EXERCISE AIM
Take the material below and extract the lines from the one with "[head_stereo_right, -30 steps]" through the one with "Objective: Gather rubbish", word for word, without pictures.

DATA SEGMENT
--- --- ---

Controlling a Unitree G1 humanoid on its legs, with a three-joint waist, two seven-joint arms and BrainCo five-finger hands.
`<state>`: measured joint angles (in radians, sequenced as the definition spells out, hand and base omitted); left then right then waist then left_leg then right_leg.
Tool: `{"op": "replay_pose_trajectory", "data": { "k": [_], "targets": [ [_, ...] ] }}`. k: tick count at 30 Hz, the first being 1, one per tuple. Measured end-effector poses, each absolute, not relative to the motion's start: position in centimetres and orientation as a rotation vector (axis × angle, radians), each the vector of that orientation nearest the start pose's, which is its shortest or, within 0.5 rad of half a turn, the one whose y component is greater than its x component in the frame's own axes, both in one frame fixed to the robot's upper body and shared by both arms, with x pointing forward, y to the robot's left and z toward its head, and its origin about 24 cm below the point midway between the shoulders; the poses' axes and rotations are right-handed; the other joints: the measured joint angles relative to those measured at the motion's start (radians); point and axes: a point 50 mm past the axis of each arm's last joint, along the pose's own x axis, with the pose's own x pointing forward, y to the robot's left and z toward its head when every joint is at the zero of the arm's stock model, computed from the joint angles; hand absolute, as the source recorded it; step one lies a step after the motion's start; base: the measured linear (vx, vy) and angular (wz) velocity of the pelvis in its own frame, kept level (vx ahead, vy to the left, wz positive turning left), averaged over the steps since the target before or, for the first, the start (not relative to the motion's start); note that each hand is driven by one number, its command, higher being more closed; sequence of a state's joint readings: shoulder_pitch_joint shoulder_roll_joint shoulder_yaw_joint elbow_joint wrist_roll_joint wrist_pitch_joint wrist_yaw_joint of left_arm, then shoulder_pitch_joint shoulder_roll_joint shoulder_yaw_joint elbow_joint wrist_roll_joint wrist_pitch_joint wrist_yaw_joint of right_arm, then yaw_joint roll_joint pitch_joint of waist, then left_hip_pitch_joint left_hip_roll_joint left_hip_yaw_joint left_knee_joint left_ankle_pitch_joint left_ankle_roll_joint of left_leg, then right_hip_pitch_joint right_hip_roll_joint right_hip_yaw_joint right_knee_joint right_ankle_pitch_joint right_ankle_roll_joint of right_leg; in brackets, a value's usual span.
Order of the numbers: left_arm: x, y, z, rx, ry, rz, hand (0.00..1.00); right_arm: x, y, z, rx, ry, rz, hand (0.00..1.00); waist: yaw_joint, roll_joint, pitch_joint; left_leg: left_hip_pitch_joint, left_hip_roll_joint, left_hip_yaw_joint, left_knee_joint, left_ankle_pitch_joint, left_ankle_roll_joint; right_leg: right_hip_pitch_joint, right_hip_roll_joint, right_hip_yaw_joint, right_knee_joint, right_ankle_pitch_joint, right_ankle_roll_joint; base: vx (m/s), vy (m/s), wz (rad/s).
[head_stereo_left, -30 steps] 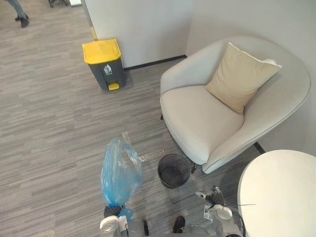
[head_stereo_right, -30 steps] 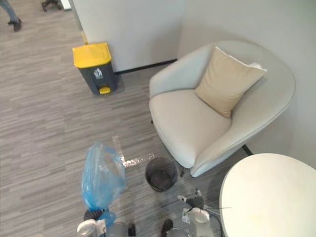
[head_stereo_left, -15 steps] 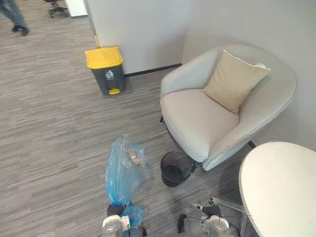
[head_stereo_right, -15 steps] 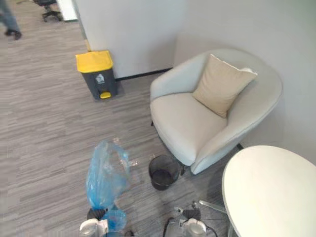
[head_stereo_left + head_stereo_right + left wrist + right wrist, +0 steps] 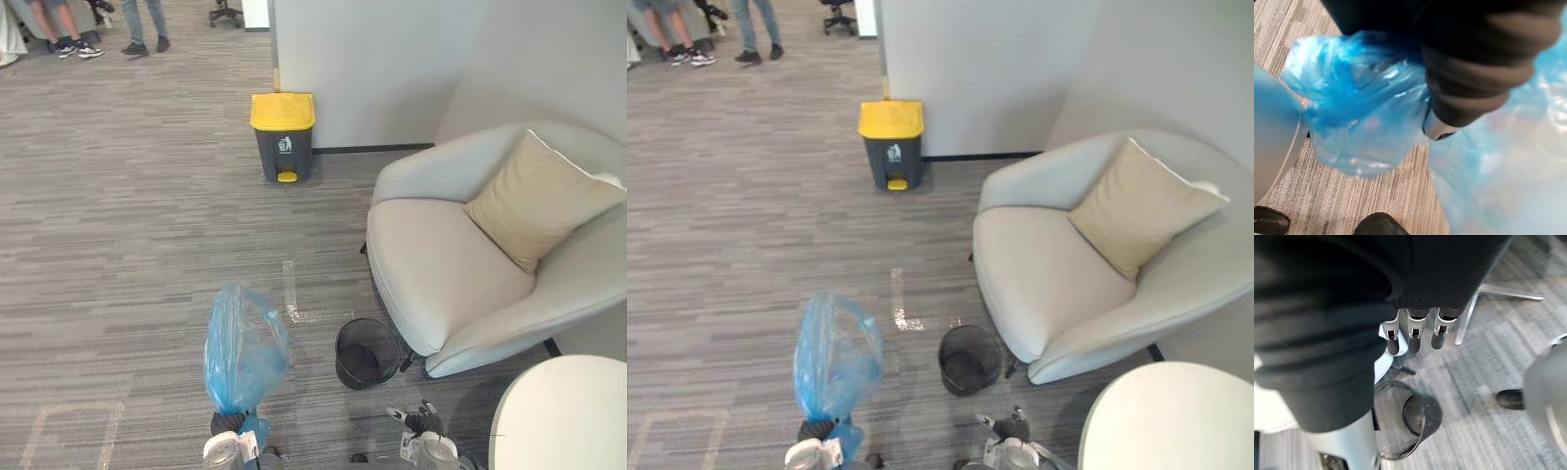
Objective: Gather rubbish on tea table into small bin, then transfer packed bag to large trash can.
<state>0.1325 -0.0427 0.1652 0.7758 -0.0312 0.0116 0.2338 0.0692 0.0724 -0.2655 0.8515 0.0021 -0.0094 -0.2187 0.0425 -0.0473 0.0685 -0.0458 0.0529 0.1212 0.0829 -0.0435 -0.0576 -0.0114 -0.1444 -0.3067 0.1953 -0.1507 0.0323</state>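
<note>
A packed blue plastic bag point(image 5: 245, 345) stands upright above my left hand point(image 5: 227, 424), low in the left eye view. In the left wrist view the hand point(image 5: 1464, 73) is curled round the bag's bunched neck point(image 5: 1359, 105). The small black mesh bin point(image 5: 365, 352) sits on the carpet to the bag's right and looks bare inside. My right hand point(image 5: 420, 421) hangs near the bin with relaxed fingers point(image 5: 1409, 339) holding nothing. The large grey trash can with a yellow lid point(image 5: 283, 135) stands by the wall, far ahead, lid shut.
A pale armchair point(image 5: 446, 279) with a tan cushion point(image 5: 539, 201) fills the right side, close behind the small bin. The round white tea table point(image 5: 568, 416) is at the lower right. Several people point(image 5: 142, 24) stand far off at the top left. Carpet lies between me and the trash can.
The whole picture has shifted, so the camera moved: the trash can now sits nearer the centre and people show at the top left. The bag stays held in my left hand.
</note>
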Motion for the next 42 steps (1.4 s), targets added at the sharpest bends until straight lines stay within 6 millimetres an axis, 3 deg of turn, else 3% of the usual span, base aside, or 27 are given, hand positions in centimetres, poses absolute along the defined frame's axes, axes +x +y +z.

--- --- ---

YOUR SOLUTION
[head_stereo_right, -30 steps] 
[head_stereo_left, -15 steps] 
[head_stereo_right, -15 steps] 
[head_stereo_left + head_stereo_right + left wrist + right wrist, +0 steps] 
Objective: Gather rubbish on tea table into small bin, then transfer packed bag to large trash can.

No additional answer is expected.